L'article 16 modifié du contrat boutique comprend la stipulation suivante :

« Site internet ; tant que le Concessionnaire ne développe pas son propre site Internet, le Concessionnaire se verra reverser trimestriellement par le Concédant 50 % de la marge nette réalisée sur le site Internet www.gold.fr et calculée sur la base des opérations de vente d'or réalisées auprès de la clientèle relevant du Territoire sur lequel le Concessionnaire possède une exclusivité, selon le calcul suivant : (marge brute Concédant exprimée en pourcentage ' 1,2 %) x 50 %, les 1,2 % correspondant à la marge minimale devant revenir au Concédant.

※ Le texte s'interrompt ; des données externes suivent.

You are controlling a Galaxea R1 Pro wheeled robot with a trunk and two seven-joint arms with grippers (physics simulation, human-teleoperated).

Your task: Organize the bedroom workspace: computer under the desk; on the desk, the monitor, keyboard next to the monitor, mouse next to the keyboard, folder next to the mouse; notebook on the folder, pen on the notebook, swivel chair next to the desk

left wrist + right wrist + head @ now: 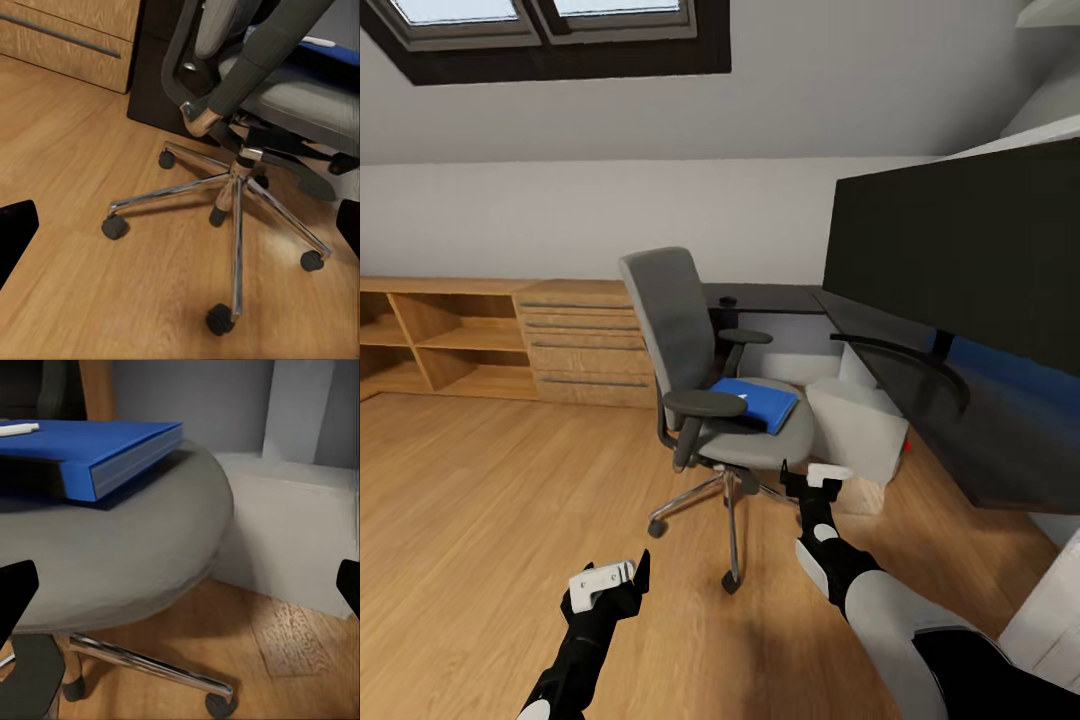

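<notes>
The grey swivel chair stands on the floor just left of the black desk. The blue folder lies on its seat, and a small white object rests on the folder. The white computer sits under the desk, beside the seat. The wide black monitor stands on the desk. My right gripper is open, level with the seat's front edge. My left gripper is open, low over the floor, facing the chair's chrome base. Keyboard, mouse, notebook and pen are out of view.
Light wooden low cabinets with shelves and drawers line the back wall. Open wood floor spreads to the left. A small black object sits on the desk's far section. The sloped ceiling carries a skylight.
</notes>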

S'agissant des transactions effectuées par la clientèle relevant du Territoire et portant sur le rachat d'Or investissement ou d'Or destiné à la fonte, le Concessionnaire se verra reverser trimestriellement par le Concédant :

Pour les opérations de rachat d'Or Investissement : [(marge brute Concédant exprimée en pourcentage ' 1,2 %) ' (Nb Goldkits x 50 €] x 50 %

Pour les opérations de rachat d'or destiné à la fonte : [(CA x 20 %) ' (Nb Goldkits x 50 €)] x 50 %.

Outre le fait que les sociétés concessionnaires exploitaient leur site internet fidso.com, ce qui exclut en soi la perception de redevances, la SAS Change by Fidso, qui évoque une sommation de communiquer mais ne présente aucune demande de production forcée, ne produit pas le moindre élément sur le montant des sommes qui lui seraient dues et qu'elle ne chiffre d'ailleurs pas, se contentant d'invoquer en toute généralité une compensation sans assiette.

En conséquence, le jugement entrepris sera confirmé en ce qu'il a rejeté sa demande reconventionnelle de compensation.

5°) Sur les frais irrépétibles et les dépens

Les dispositions du jugement entrepris relatives aux frais irrépétibles et aux dépens seront confirmées.

Succombant, la SAS Change by Fidso, dont la demande au titre des frais irrépétibles sera rejetée, sera condamnée à supporter les entiers dépens d'appel qui seront recouvrés conformément à l'article 699 du code de procédure civile, ainsi qu'à payer à la SAS CNDO la somme de 10 000 euros en application de l'article 700 du code de procédure civile.

PAR CES MOTIFS

La cour, statuant par arrêt contradictoire mis à la disposition des parties au greffe,

CONFIRME le jugement entrepris en toutes ses dispositions soumises à la Cour sauf en ce qu'il a condamné la SAS Change by Fidso à payer à la SAS Comptoir National de l'Or la somme de 344 570,74 euros HT au titre des redevances dues par la société Fidso Investor ;

STATUANT À NOUVEAU DU CHEF INFIRMÉ,

REJETTE la demande de SAS Comptoir National de l'Or au titre des redevances dues par la SAS Comptoir National de l'Or ;

Y AJOUTANT,

REJETTE la demande de la SAS Change by Fidso au titre des frais irrépétibles ;

CONDAMNE la SAS Change by Fidso à payer à la SAS Comptoir National de l'Or la somme de 10 000 euros en application de l'article 700 du code de procédure civile ;

CONDAMNE la SAS Change by Fidso à supporter les entiers dépens d'appel qui seront recouvrés directement par Maître Henri Leben ou son postulant conformément à l'article 699 du code de procédure civile.